Methods for the robust computation of the long-period seismic spectrum of broad-band arrays

Abstract

SUMMARY We describe array methods to search for low signal-to-noise ratio (SNR) signals in long-period seismic data using Fourier analysis. This is motivated by published results that find evidence of solar free oscillations in the Earth's seismic hum. Previous work used data from only one station. In this paper, we describe methods for computing spectra from array data. Arrays reduce noise level through averaging and provide redundancy that we use to distinguish coherent signal from a random background. We describe two algorithms for calculating a robust spectrum from seismic arrays, an algorithm that automatically removes impulsive transient signals from data, a jackknife method for estimating the variance of the spectrum, and a method for assessing the significance of an entire spectral band. We show examples of their application to data recorded by the Homestake Mine 3-D array in Lead, SD and the Piñon Flats PY array. These are two of the quietest small aperture arrays ever deployed in North America.

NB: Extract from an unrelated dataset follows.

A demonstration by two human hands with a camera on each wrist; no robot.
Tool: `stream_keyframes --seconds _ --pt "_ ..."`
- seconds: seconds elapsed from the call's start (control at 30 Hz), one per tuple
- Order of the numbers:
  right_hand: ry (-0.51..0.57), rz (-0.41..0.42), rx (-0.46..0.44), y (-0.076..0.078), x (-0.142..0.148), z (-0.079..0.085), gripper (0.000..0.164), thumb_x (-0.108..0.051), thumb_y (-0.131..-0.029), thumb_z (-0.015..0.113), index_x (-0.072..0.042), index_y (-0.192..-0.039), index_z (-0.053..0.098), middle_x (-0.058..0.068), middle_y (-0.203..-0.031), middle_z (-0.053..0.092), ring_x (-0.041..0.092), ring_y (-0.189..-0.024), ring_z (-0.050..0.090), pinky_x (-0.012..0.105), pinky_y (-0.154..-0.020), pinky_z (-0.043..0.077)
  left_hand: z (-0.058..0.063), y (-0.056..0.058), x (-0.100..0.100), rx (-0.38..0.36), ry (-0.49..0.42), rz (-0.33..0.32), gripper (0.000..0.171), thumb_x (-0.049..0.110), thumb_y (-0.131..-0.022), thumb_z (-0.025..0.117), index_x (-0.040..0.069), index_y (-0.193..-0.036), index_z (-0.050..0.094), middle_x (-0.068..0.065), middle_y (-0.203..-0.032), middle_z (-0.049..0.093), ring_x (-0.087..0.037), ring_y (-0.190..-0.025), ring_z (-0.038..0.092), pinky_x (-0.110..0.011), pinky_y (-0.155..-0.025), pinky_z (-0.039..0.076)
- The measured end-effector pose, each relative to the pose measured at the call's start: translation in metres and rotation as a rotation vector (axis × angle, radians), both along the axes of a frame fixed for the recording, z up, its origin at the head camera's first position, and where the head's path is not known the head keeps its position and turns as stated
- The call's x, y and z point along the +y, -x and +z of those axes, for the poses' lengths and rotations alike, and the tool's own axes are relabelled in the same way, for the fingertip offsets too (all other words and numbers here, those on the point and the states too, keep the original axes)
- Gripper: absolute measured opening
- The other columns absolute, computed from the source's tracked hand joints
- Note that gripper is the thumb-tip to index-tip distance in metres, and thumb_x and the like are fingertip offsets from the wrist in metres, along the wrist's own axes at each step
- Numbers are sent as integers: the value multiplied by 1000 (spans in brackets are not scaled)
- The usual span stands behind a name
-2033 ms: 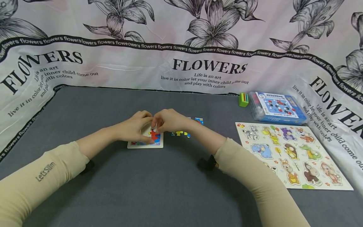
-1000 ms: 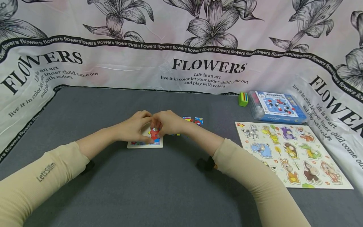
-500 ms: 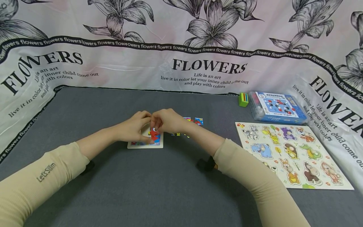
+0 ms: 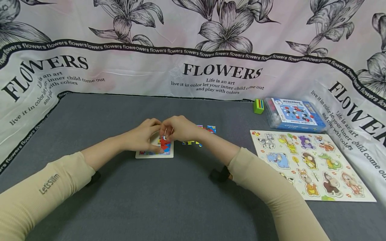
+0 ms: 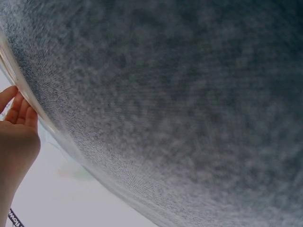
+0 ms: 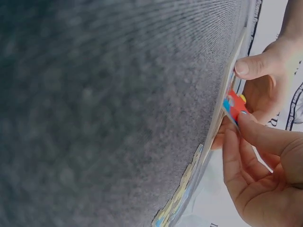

The underground Homestake data has exceptionally low noise, and the borehole sensors of the PY array also have very low noise, making these arrays well suited to finding very weak signals. We find that our methods remove transient signals effectively from the data so that even low-SNR signals in the seismic background can be found and tested. Additionally, we find that the jackknife variance estimate is comparable to the noise floor, and we present initial evidence for solar g-modes in our data through the T2 test, a multivariate generalization of Student's t-test.